Without this shared vocabulary, the same person can be described as "high performer" by one manager and "solid but not exceptional" by another, with no way to resolve the discrepancy.


Common Failures

Recency Bias

The engineer who had an excellent Q4 following three average quarters will be rated well. The engineer who had three excellent quarters followed by a difficult Q4 will be rated poorly. Neither rating accurately reflects twelve months of contribution. Recency bias is the dominant distortion in talent reviews, and it is structural - memory is recency-weighted and the evidence that managers bring to talent reviews reflects what they remember most vividly.

The fix is documented evidence across the full period. Managers who have written records of contributions, feedback, and development across the year are substantially less susceptible to recency bias than those who are recalling from memory.

The Halo Effect

The engineer who is excellent in a highly visible area - perhaps they were the lead on a successful high-profile delivery - will tend to be rated well across all dimensions, including ones where there is little evidence of their performance. The halo effect is the generalisation of a positive impression from one area to all areas.
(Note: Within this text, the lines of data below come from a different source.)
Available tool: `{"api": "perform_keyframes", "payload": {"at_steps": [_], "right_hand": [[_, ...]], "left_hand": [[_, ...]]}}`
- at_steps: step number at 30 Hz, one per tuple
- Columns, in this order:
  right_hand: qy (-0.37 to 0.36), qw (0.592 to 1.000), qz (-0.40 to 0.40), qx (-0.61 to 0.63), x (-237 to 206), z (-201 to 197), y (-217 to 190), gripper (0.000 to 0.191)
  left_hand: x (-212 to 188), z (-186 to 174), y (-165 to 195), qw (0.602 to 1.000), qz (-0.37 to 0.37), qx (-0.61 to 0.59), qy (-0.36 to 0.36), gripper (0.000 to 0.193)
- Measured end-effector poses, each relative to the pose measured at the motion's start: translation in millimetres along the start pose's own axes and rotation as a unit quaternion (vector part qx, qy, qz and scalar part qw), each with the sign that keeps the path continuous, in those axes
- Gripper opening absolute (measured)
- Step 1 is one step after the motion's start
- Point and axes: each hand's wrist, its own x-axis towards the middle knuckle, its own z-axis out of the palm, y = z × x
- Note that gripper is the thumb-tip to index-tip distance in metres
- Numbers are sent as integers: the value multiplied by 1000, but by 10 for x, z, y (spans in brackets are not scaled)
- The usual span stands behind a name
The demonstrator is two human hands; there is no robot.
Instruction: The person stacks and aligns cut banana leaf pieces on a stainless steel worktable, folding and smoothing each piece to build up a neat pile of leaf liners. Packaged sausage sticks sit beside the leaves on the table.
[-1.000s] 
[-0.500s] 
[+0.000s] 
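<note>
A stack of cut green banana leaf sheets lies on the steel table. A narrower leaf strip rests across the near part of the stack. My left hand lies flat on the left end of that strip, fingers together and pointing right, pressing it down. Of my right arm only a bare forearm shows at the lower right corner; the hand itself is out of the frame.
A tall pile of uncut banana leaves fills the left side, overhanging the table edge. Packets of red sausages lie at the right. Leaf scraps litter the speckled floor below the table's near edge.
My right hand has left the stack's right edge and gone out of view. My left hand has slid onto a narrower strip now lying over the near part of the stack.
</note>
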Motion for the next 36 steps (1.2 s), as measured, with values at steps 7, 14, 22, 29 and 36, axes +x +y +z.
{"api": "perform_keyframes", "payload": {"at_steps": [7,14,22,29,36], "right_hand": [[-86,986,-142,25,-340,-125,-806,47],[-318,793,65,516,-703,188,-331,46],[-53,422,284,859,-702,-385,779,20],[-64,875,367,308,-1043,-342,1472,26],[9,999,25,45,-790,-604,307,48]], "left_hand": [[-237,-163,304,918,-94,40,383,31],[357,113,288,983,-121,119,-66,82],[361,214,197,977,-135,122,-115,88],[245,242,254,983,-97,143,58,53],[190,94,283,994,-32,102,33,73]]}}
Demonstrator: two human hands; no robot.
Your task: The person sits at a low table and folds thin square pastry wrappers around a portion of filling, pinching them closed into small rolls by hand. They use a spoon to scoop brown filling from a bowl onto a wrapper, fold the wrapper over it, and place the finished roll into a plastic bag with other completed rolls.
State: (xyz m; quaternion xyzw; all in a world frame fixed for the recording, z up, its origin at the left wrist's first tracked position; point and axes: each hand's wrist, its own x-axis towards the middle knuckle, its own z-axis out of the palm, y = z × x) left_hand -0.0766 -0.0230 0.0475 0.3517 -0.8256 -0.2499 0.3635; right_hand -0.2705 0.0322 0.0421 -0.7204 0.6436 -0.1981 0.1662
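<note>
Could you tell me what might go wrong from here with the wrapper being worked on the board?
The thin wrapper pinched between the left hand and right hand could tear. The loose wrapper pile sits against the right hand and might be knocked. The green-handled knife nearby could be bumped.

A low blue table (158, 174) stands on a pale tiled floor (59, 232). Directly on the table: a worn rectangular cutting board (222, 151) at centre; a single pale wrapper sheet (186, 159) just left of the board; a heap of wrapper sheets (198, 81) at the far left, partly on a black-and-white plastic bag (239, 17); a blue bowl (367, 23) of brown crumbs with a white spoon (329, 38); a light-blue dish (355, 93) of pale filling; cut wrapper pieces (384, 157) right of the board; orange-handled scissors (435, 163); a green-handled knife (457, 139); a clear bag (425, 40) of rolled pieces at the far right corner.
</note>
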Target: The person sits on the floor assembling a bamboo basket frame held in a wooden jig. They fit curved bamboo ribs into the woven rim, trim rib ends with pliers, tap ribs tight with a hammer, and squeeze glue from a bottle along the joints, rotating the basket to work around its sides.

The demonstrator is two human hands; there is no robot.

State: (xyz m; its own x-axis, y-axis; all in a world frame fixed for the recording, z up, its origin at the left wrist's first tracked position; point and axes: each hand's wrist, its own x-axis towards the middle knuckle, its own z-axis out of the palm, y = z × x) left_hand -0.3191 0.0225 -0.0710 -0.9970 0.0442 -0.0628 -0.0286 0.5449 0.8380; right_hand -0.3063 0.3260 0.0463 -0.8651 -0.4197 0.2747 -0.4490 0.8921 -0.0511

In a talent review, it produces inflated assessments that do not survive scrutiny.

The calibration challenge for halo effect: "That is a strong performance on the delivery. Can you tell me specifically how they performed on [some other dimension]?" If the answer is "I am not sure, but they did great on the delivery" - the assessment is incomplete.

Political Advocacy Masquerading as Objective Assessment

In some organisations, talent reviews become exercises in political positioning. Managers advocate loudly for their best people - not because those people are genuinely better than others but because the manager believes the process is competitive and they are trying to win resources, recognition, or support for their team. The result is that the talent review reflects the advocacy skills of managers, not the performance of engineers.

Calibration sessions should be designed to minimise advocacy by requiring evidence, by applying consistent challenge to all assessments regardless of who presents them, and by having the facilitator name advocacy when they see it.

The "High Potential" Label That Means Nothing

"High potential" is one of the most overused and underspecified labels in talent management. In many organisations, it is applied to people who are liked by their managers, to people who have been recently successful, and to people who are politically visible. It is rarely defined, rarely operationalised, and rarely connected to specific development investments. An engineer who is labelled "high potential" and then receives no development attention or opportunity has been given a label rather than an investment.

If "high potential" is going to mean something, it needs to be:

  • Defined in terms of observable signals (not just "senior manager believes in them")
  • Connected to specific development actions (not just noted in a spreadsheet)
  • Revisited regularly (not assigned permanently)
  • Communicated, at least in part, to the person themselves

Connection to Your Operating Model

Talent reviews and calibration connect to nearly every other element of the talent and performance system:

Performance management. The data for calibration comes from the ongoing performance conversations described in the Modern Performance Management section. If those conversations are not happening, the calibration session has no reliable input.

Career and capability framework. Calibration uses the framework as its reference standard. Without the framework, there is no shared definition of what "good" or "ready for progression" means.

PDPs. Talent review outputs drive PDP priorities. An engineer identified as having a specific capability gap should have that reflected in their next development plan.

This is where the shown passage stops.